* [Task goal]: After locating the line with "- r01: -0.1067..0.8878" in the data that follows, return it and every later line exactly, up to and including the line with "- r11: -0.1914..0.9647".

======== Data below

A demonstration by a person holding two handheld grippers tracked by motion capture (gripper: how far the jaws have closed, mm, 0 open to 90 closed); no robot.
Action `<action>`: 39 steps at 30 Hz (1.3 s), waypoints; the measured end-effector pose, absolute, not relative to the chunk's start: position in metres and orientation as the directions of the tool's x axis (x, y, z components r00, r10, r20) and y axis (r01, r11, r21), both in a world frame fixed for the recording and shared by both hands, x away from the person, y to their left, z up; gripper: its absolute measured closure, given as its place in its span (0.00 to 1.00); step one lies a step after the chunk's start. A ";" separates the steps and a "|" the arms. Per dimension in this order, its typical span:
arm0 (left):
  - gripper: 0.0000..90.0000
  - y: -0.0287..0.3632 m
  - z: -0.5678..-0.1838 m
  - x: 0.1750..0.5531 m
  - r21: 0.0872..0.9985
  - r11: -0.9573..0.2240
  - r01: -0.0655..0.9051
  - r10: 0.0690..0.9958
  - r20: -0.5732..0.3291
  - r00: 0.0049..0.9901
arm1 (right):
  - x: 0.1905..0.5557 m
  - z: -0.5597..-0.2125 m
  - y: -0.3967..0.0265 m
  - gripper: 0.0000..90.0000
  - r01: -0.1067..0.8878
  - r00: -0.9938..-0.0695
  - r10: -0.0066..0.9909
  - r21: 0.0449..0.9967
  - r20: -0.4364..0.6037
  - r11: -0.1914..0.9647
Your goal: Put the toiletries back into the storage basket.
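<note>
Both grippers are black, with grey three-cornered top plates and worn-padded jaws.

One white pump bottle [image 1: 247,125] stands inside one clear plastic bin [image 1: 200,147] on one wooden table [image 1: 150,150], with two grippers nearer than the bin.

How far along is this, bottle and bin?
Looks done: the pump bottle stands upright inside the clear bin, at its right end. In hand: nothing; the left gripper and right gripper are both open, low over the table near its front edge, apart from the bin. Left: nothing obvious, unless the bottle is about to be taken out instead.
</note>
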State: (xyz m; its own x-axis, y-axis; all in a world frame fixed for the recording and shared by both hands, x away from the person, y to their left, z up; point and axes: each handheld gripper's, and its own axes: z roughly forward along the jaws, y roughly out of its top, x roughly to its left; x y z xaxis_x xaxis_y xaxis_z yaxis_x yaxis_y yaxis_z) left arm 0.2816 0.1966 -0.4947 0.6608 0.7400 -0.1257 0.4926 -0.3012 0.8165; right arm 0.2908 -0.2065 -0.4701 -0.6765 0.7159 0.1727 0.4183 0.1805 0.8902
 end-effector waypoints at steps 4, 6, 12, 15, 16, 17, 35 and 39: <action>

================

* [Solution to the exercise]:
  - r01: -0.1067..0.8878
  - r00: -0.9938..-0.0695
  - r10: -0.0066..0.9909
  - r21: 0.0449..0.9967
  - r20: -0.4364..0.6037
  - r11: -0.1914..0.9647

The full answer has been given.